Is my stylus miss-tracking?


I’m experiencing a slightly fuzzy or static sound in the right channel at high volumes on some records when the passage is complex and loud. It seems to happen when high frequencies are playing. I swapped the speakers and it stayed on the right side so it’s not a blown tweeter. Could this be an antisate problem? I’d like to say I’ve played with adjusting the antiskate but to be honest I’m afraid of breaking my tonearm again. I have the Clearaudio Magnify tonearm and the antiskate adjustment is a dial that you turn to tighten/loosen a tension cable. Not even sure which direction to turn it to make adjustments anyway. The manual is a bit unclear to me. I broke the tension cable the last time I messed with it. Any ideas on troubleshooting this is appreciated. Thank you!

paulgardner

Your antiskate is probably too low. Get the aforementioned blank record. The Lumineers Cleopatra is another disc with a blank side. You can also look through your collection for a disc with a long run out area. You can use the space between the grooves to measure drift. This will allow you to see what happens when you turn the knob one way or the other. When you reduce antiskate the tonearm will drift faster towards the spindle. Increase it and the drift will slow down or even reverse. The correct value is a moving target. You are looking for a rough average. Near the label the tonearm should drift slowly towards the label. The WallySkater is the best tool for adjusting antiskate but it is expensive. The correct value for an elliptical stylus is 10% of VTF, Fine LIne Styluses 11%. For most people measuring drift is the best way. The mistake that they make is adjusting the antiskate so that the tonearm does not drift at all. The will add too much antiskate. What is a slow drift? As slow as you can get it. The drift will always speed up as the arm goes towards the center of the record. Always be ready to catch the arm or raise the lifter. All the other stuff, level turntable, correct VTF, cartridge alignment I'll assume you have already checked. Never force anything. Use a light touch and just snug allen screws and adjustment. There is a tendency to over tighten things which is how you break them. 

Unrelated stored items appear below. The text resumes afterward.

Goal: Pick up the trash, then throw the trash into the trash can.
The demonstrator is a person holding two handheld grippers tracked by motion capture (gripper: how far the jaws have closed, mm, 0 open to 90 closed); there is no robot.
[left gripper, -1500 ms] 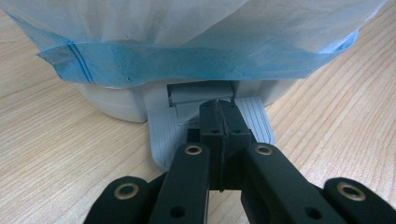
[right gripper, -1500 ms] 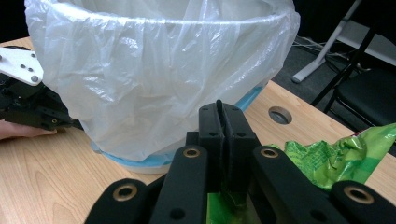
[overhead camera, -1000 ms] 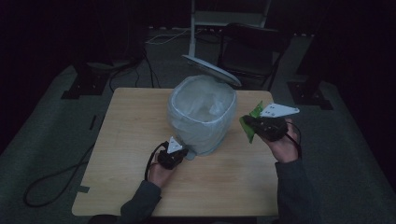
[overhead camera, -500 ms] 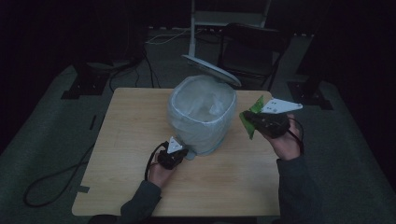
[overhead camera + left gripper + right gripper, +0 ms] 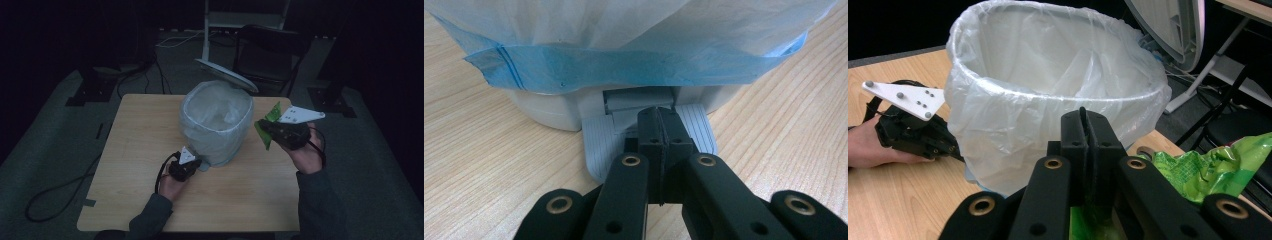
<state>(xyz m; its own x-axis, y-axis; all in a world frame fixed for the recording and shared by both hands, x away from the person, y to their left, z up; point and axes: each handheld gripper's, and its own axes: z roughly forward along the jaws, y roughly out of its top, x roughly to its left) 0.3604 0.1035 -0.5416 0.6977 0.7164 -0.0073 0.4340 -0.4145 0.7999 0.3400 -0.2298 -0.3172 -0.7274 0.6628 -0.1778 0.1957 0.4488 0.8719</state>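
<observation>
Right gripper view: green wrapper (image 5: pixel 1218 172) prob. pinched in right gripper (image 5: pixel 1087 116), beside bin (image 5: pixel 1058 95).

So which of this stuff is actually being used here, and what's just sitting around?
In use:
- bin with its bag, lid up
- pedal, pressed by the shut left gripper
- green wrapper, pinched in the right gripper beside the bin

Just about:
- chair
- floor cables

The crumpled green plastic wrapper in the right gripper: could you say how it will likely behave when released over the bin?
The crumpled green plastic wrapper looks thin and creased, so probably floppy and very light. It may flutter rather than drop straight, and could cling to the right gripper pinching it.
</observation>
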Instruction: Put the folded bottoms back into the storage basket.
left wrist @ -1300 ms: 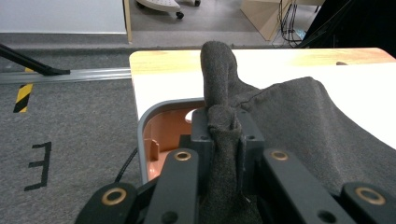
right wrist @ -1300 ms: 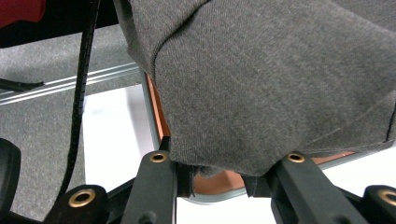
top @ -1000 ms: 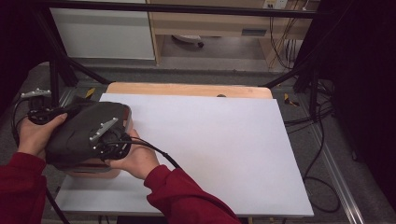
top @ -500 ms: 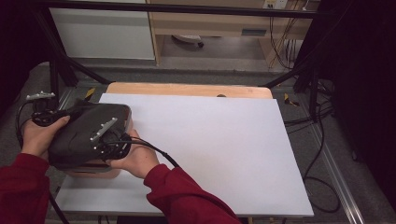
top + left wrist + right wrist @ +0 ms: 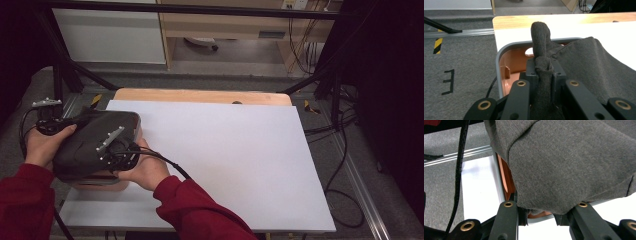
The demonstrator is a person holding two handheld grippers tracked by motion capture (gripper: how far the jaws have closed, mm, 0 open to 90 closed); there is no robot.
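Note:
A dark grey cloth (image 5: 95, 145) lies draped over an orange bin with a grey rim (image 5: 100, 182) at the table's near left. My left gripper (image 5: 75, 124) holds the cloth's left edge. In the left gripper view the jaws (image 5: 544, 67) are shut on a pinched fold of cloth (image 5: 586, 65) above the bin's corner (image 5: 499, 57). My right gripper (image 5: 107, 150) sits at the cloth's near side. In the right gripper view its jaws (image 5: 540, 216) close on a thick bunch of cloth (image 5: 569, 162) that hides most of the bin (image 5: 505, 177).
A white sheet (image 5: 225, 160) covers the wooden table (image 5: 200, 95). Black frame posts (image 5: 60, 75) and an aluminium rail stand on the grey carpet at the left. Cables (image 5: 340, 150) hang off the right edge. Each gripper trails a black cable.
My left gripper has shifted a little to the right with the cloth's edge, and the cloth now lies flatter over the bin. The right hand has stayed put.

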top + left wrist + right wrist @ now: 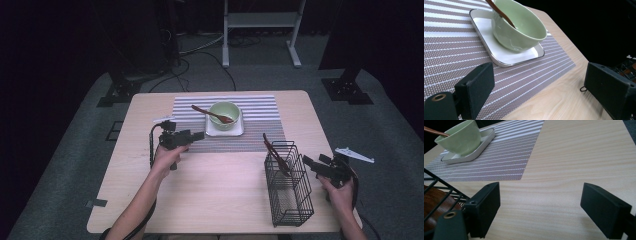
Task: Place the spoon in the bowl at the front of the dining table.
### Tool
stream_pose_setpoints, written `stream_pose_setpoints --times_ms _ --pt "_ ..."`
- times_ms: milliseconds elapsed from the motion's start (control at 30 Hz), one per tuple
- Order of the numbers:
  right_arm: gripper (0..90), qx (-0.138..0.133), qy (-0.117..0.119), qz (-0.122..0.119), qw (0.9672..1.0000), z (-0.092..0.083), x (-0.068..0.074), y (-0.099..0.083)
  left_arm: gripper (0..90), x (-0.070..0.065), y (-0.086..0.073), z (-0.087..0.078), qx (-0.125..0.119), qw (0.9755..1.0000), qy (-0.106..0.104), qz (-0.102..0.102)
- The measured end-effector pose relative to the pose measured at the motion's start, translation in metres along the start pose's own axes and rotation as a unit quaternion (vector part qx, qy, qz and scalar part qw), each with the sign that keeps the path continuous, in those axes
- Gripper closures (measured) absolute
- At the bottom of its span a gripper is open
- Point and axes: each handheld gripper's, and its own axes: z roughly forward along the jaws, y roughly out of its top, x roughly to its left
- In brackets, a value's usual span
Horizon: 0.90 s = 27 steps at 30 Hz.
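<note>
We hold the left tongs (199, 135) wide, nothing between the jaws, above the left half of the bench (210, 200); our left forearm comes in from the near edge and the left hand (167, 155) grips the handle with the tongs levelled toward the right, just short of the white tray (210, 131). The right tongs (306, 161) also stand wide and grip nothing; our right hand (340, 192) sits over the right edge near the near right corner, the tongs aimed left at the wire basket (292, 200), close beside its upper right wall.

We count two tongs, two wooden spoons, one bowl, one tray, one striped mat (257, 107) and one basket. The green bowl (223, 114) stands on the tray, on the mat toward the far edge, with one spoon (212, 114) lying in it, handle out toward the far left. The other spoon (277, 155) stands tilted in the basket, which rests on the near right part of the bench.

The left gripper view shows the tray's thin metal rim (499, 62) and the spoon's bowl end (501, 13) lying inside the green bowl (524, 32), detail that is too small from above. The right gripper view shows bare wood between its jaws and the basket's wires (439, 187) at its left edge.
</note>
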Motion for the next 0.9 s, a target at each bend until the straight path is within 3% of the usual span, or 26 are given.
stream_pose_setpoints --times_ms 900 --pt "14.6 -0.001 -0.003 -0.002 1.0000 0.000 0.001 0.000 8.7 -0.011 -0.020 -0.006 0.015 0.9997 -0.009 0.018"
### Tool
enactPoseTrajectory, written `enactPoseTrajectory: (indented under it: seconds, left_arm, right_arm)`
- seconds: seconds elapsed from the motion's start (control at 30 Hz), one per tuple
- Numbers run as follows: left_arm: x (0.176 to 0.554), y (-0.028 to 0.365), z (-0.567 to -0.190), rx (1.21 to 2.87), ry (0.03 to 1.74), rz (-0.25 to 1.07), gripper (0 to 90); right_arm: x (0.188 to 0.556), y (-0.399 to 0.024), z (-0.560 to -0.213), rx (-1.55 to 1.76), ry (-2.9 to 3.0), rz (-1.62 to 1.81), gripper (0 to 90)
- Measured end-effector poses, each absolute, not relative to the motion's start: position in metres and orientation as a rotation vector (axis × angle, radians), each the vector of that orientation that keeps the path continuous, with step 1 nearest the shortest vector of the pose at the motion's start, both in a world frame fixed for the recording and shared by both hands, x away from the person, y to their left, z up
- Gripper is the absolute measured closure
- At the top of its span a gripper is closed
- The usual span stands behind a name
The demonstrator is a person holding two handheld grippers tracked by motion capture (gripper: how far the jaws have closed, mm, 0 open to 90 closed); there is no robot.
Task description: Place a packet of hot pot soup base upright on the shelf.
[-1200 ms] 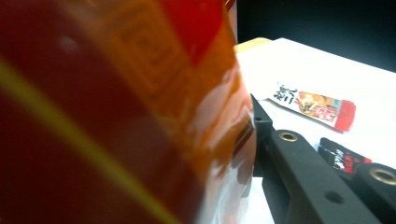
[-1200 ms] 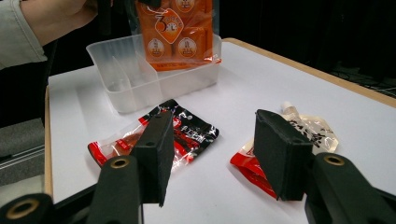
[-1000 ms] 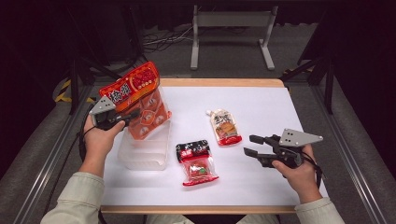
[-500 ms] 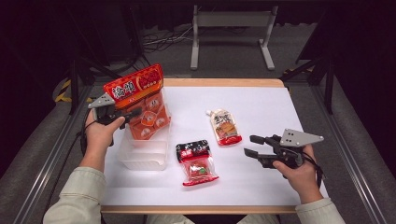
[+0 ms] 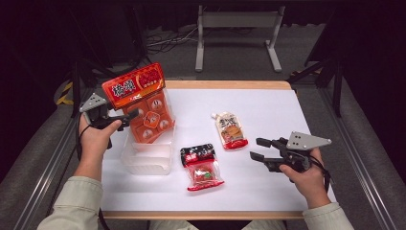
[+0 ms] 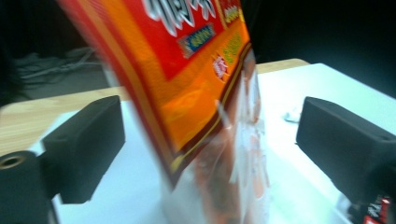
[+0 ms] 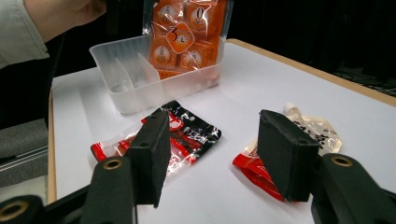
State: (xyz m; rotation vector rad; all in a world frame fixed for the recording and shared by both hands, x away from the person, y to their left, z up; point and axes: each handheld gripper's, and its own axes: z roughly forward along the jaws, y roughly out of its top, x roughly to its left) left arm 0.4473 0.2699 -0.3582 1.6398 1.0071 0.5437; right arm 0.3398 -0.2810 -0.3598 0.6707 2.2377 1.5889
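A large orange-red snack bag stands tilted with its lower end in a clear plastic bin at the table's left. My left gripper is at the bag's left side. Its jaws have just been opening and now stand wide on either side of the bag without pressing it. My right gripper rests open at the right with nothing between its jaws. It points toward a black-and-red packet and the bin beyond.
The black-and-red packet lies flat at the middle front. A spouted pouch with a red bottom lies right of centre, close to the right gripper. The white mat covers the table. Metal rails run along both sides.
The left gripper has let go of the orange bag: its jaws have sprung apart and the hand has drawn slightly left. The bag now leans in the bin. The right gripper has not moved.
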Motion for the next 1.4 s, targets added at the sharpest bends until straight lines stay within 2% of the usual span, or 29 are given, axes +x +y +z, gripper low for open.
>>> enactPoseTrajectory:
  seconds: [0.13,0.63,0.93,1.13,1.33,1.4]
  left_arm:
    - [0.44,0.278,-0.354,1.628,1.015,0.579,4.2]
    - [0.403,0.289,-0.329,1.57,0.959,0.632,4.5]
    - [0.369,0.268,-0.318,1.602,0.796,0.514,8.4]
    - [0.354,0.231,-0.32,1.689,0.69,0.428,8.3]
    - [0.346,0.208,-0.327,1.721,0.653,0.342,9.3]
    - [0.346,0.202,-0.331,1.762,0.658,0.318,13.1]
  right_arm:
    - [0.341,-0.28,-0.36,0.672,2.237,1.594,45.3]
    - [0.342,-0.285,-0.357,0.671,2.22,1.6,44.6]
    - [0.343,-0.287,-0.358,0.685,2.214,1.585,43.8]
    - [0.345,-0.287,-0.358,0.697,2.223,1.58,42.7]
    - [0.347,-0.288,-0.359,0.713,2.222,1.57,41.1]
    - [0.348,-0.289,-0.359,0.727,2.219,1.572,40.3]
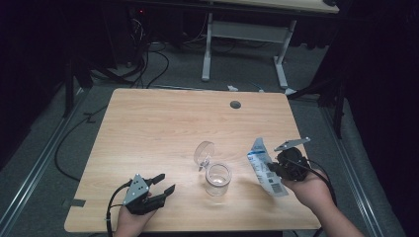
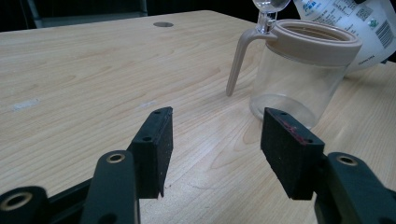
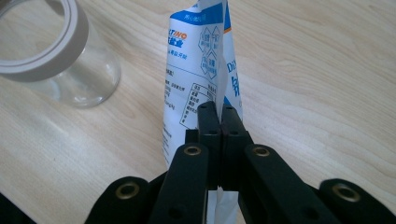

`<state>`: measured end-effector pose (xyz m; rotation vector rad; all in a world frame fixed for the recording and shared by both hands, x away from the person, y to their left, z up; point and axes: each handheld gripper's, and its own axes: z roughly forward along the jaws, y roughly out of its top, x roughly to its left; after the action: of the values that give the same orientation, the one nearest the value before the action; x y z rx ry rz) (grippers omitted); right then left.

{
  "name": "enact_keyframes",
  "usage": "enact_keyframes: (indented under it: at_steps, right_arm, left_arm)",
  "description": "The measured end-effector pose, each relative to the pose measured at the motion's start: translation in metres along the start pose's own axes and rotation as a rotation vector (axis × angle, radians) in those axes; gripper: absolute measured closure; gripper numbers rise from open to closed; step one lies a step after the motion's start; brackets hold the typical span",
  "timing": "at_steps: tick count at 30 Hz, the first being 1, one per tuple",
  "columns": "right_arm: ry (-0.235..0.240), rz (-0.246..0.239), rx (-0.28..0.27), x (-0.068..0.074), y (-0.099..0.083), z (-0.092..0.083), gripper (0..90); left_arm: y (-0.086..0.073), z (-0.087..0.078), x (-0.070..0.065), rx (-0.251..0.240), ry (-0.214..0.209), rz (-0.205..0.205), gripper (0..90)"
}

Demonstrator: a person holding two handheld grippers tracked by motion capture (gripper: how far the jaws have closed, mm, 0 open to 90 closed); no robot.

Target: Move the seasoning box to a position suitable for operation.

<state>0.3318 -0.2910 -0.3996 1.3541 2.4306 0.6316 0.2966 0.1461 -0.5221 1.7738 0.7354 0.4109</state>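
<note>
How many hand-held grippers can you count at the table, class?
2. The left hand-held gripper rests open near the table's front left edge. The right hand-held gripper, at the front right, pinches a blue-and-white packet beside the open glass jar.

The far half of the desk (image 1: 163, 113) lies bare, apart from a small round grommet hole (image 1: 235, 104) near its far edge. At centre stands a glass jar (image 1: 218, 178) with its hinged lid (image 1: 203, 152) flipped up behind it, blocking a straight line between the hands. The left gripper (image 1: 165, 183) has open wood ahead of its spread fingers (image 2: 156, 144) up to the jar. Just right of the jar, the white-and-blue packet (image 1: 264, 167) pinched in the right gripper (image 1: 271, 167) narrows the gap there.
</note>
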Motion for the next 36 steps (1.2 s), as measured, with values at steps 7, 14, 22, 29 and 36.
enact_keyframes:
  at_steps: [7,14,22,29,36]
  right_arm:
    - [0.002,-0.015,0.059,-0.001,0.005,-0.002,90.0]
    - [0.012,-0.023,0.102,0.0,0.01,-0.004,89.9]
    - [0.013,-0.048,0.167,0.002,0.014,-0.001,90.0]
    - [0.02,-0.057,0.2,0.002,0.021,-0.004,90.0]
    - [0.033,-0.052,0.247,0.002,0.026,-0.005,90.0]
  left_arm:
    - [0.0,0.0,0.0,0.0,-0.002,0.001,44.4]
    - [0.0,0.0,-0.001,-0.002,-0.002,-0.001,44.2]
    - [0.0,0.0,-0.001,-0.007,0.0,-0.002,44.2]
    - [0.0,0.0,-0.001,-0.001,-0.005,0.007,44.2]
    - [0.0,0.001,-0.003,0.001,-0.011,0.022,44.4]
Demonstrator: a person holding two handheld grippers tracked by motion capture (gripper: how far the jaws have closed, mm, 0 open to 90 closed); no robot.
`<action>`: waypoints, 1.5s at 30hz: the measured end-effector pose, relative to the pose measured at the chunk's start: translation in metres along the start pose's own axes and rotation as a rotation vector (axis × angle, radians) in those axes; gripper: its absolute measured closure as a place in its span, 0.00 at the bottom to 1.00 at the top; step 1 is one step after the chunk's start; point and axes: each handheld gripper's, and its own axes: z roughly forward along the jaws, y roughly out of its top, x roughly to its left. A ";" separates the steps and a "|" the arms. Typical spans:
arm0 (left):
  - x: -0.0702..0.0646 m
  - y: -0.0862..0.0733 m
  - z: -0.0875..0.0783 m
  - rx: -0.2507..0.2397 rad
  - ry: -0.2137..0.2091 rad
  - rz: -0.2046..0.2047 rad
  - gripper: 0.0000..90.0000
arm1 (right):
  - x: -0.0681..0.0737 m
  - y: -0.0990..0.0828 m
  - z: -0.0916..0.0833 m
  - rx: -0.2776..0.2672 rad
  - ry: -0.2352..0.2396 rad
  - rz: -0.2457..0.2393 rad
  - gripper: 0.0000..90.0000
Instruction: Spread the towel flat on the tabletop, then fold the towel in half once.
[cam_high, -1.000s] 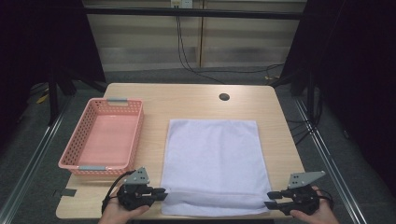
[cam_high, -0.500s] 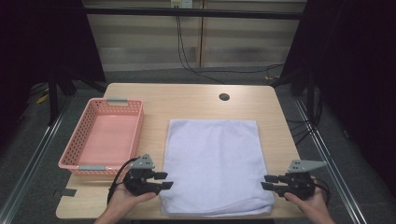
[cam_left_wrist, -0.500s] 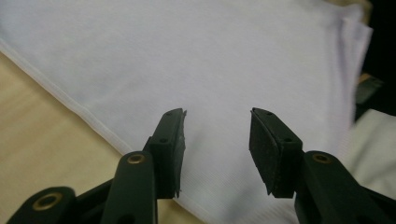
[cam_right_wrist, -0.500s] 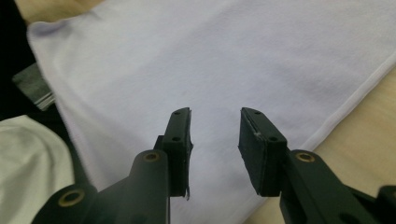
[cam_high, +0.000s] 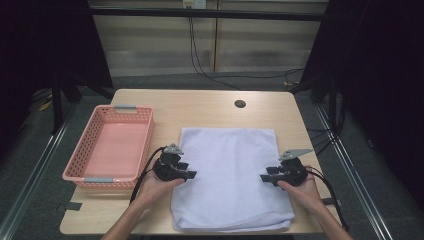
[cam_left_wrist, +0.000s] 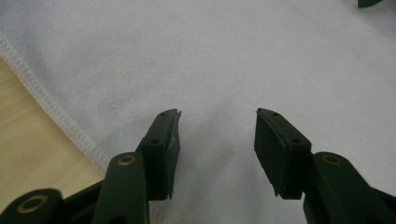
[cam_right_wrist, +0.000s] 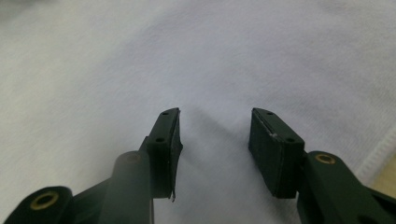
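My left hand-held gripper (cam_high: 190, 174) sits over the left edge of the white towel (cam_high: 230, 175), its jaws parted with bare cloth showing between them and nothing pinched; they have just been opening. In the left gripper view the towel's stitched hem (cam_left_wrist: 51, 112) runs past the left jaw, with the wooden counter (cam_left_wrist: 28, 154) beyond it. My right hand-held gripper (cam_high: 263, 177) sits over the towel's right edge and points inward toward the left one, its jaws likewise apart after just opening, with nothing gripped. The towel lies flat on the counter (cam_high: 210, 107), folded into a rectangle, its near edge close to my side of the counter. The pink basket (cam_high: 80, 165) stands to the left of the towel, just beside my left hand (cam_high: 155, 187).
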 end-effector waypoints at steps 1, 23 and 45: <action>0.003 0.000 0.002 0.003 0.003 -0.003 0.57 | -0.002 0.003 0.003 -0.006 -0.008 0.004 0.60; -0.022 -0.029 -0.008 0.001 -0.013 0.057 0.83 | 0.011 -0.014 -0.010 0.027 -0.021 -0.081 0.80; -0.066 -0.065 -0.035 0.053 -0.130 0.073 0.77 | 0.045 -0.050 -0.042 0.098 0.104 -0.073 0.77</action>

I forgot to mention, once a record has been mistracked it may be damaged permanently so you have to use other records that are highly modulated to check.

@mijostyn 

@viridian 

@elliottbnewcombjr 

thank you for the ideas. Everyone else too. I will make sure everything is level, VTF, VTA, Azimuth, and antiskate are correct. If I can’t figure it out I’ll track out to my dealer. Appreciate all your thoughts! 

A final thought:

Perhaps the tracking force is too little, and the stylus is jumping about in the groove only at high frequencies with the incredible amount of rapid movement high frequencies have.

IF you set anti-skate, or have anti-skate active in any amount, other than zero, and then set the tracking force, that is incorrect, and the tracking force will not be accurate when playing.

Always reduce anti-skate to zero. Then set downward tracking force, then ’add’ anti-skate’ outward pull visually as described above.

If the cartridge has a range of tracking force, try the highest amount of that range, any difference?